L’injustice d’aujourd’hui peut être dénoncée demain ; quels remords et quelle honte vous vous prépareriez si bientôt, si dans quelques années, ces petits êtres chéris dont je viens de parler, ayant grandi, ils apprenaient qu’un homme ayant osé, en 1894, prêcher l’amour de la liberté et propager l’idée du bonheur universel, cet homme a été, pour ce crime, condamné au bagne, et que vous étiez au nombre de ces juges.

Ah ! si Celui qui est mort sur cette croix, à l’ombre de laquelle vous rendez aujourd’hui la justice, si celui-là pouvait parier, il vous dirait :

« Hommes, jetez les yeux sur moi et voyez le supplice ignominieux auquel je fus condamné ! Qu’avais-je fait pourtant? J’étais venu prêcher aux hommes le relèvement et la dignité ; j’étais venu leur dire qu’ils sont tous fils d’un même père et qu’ils doivent s’aimer comme des frères ; j’étais venu ranimer leur courage en leur parlant de la cité céleste où tout sera béatitude souveraine et sans fin. Mais les pharisiens et les princes des prêtres ont dénaturé mon apostolat, calomnié mes actes, travesti mon rôle. Hommes, n’écoutez pas les princes des prêtres et les pharisiens d’aujourd’hui.

Epargnez-moi la douleur et la honte de voir se renouveler devant moi l’infamie dont je fus victime.»

Messieurs, vous ne les écoulerez pas !

Vous rendrez un verdict de probité, d’indépendance et de justice !

Après lui, Bastard prononce quelques mots :

Mon seul crime, dit-il, est d’avoir joué des tours à la police. Qu’ai-je fait ? Rien. J’ai la conscience nette. Que votre conscience soit aussi nette que la mienne !
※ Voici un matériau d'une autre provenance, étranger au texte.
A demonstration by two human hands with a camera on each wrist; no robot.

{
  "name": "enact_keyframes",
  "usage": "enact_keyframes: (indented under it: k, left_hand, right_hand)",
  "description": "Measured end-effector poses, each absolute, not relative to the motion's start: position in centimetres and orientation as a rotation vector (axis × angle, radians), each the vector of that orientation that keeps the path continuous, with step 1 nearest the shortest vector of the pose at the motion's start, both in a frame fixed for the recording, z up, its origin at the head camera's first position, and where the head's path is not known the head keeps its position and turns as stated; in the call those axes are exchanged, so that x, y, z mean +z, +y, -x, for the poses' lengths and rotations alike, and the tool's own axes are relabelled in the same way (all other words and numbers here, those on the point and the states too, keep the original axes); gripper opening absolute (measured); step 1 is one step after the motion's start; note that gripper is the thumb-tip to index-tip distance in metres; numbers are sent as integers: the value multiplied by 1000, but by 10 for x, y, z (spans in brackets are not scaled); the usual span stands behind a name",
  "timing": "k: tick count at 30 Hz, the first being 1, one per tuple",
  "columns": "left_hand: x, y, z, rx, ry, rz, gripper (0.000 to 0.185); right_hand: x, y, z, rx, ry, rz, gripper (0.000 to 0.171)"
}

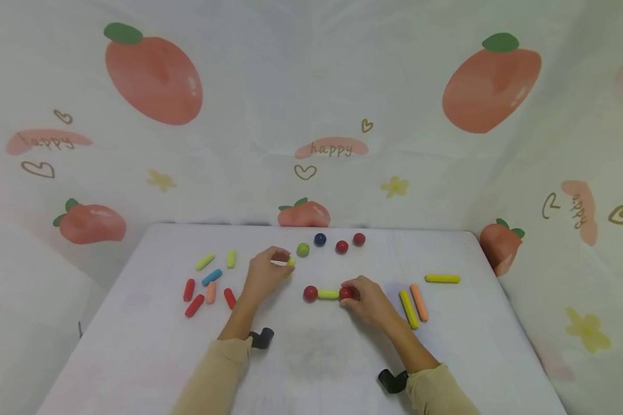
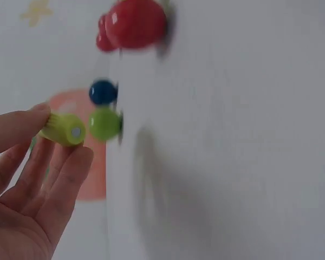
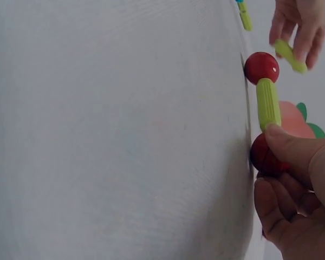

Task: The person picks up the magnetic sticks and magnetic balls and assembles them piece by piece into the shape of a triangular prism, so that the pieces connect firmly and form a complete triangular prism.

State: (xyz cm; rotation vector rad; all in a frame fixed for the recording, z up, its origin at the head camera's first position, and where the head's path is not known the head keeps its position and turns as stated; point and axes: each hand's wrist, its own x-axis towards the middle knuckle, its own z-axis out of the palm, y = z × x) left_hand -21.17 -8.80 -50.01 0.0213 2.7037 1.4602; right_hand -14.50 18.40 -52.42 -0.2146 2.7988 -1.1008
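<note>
My left hand (image 1: 266, 273) pinches a short yellow-green magnetic rod (image 2: 65, 129) between thumb and fingers, above the table. In the left wrist view the rod's end shows a small round metal spot. My right hand (image 1: 370, 300) grips a red ball (image 3: 266, 154) with thumb and fingers. That ball is joined to one end of another yellow-green rod (image 3: 268, 103). A second red ball (image 3: 261, 68) sits at this rod's other end, so the three form a straight bar low over the table; I cannot tell whether it rests there.
Behind the hands lie a green ball (image 1: 303, 249), a dark blue ball (image 1: 320, 239) and two red balls (image 1: 342, 246). To the left are several short rods, including a blue rod (image 1: 211, 277). On the right lie longer yellow rods (image 1: 443, 278) and an orange rod (image 1: 419, 302).
</note>
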Motion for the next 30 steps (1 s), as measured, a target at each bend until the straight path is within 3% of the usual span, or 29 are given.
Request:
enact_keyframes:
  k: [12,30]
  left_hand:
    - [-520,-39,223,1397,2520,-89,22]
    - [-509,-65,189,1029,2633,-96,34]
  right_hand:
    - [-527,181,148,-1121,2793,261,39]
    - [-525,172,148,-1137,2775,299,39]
Paul Bernard, ensuite, lit certains renseignements fournis sur son compte par les magistrats espagnols, qui l’ont interrogé lors de son arrestation à Barcelone. Il déclare qu’il n’est pour rien dans aucun des récents attentats commis en Espagne :

J’ai tenu, ajoute-t-il, une petite place dans le procès. Cependant M. l’avocat général me met au premier rang. On me représente comme un homme d’action dangereux. Mais des preuves ? On n’en fournit pas. On m’accuse d’avoir été en relations avec les anarchistes espagnols. Or, pendant deux ans, j’ai été en prison en Espagne. On m’accuse de m’être trouvé à Barcelone au moment de l’attentat du Lyceo. Or, les juges du procès ont constaté que j’avais quitté cette ville bien avant l’attentat. Si jamais, monsieur l’avocat général, la Révolution vous mettait en face de moi, je ne vous supprimerais pas, je me contenterais de vous désarmer.

Chericotti déclare que, si quelque responsabilité peut incomber par sa faute à Liégeois, il entend la prendre tout entière pour lui ; il ajoute que Liégeois n’a jamais connu la provenance des objets déposés chez lui.

Les autres accusés s’en rapportent aux explications fournies par leurs défenseurs.

M. le président donne alors lecture au jury des soixante questions qui lui sont posées.

L’audience est ensuite suspendue. Il est deux heures.

A quatre heures vingt-cinq, le Jury rentre en séance, rapportant un verdict de culpabilité

sans circonstances atténuantes à l’égard d’Ortiz et de Chericotti, sur les faits de vol et de complicité de vol, et également affirmatif à l’égard de Bertani sur la question de port d’armes prohibées.

Le verdict est négatif pour tous les autres accusés.

En conséquence, M. le président prononce l’acquittement de Jean Grave, Sébastien Faure, Ledot, Chatel, Aguelli, Bastard, Paul Bernard, Brunet, Billon, Soubrier, Daressy, Tramcourt, Chambon, Palmeret, Fénéon, Matha, Liégeois, la femme Milanaccio, la fille Cazal, la femme Chericotti, la femme Belotti et son fils.

La Cour condamne ensuite Ortiz à quinze ans de travaux forcés, Chericotti à huit ans de

la même peine et Bertani à six mois de prison.

L’audience est levée à cinq heures.

Le soir même les accusés acquittés ont été remis en liberté, sauf Jean Grave qui purge une condamnation à deux ans de prison, récemment encourue pour délit de presse ; Bernard,

condamné à dix-huit mois de prison par la Cour d’Assises de l’Aude ; Matha, condamné à la même peine, comme gérant de la Révolte, et Aguelli, qui se trouve sous le coup d’un arrêté d’expulsion. Bertani a été également remis en liberté, la détention préventive qu’il a subie étant supérieure à la peine de six mois de prison qui lui a été infligée.

Quant aux accusés en fuite, Paul Reclus, Constant Martin, Louis Duprat,Jean Pouget et Alexandre Cohen, la Cour statuera, ultérieurement à leur égard, par contumace.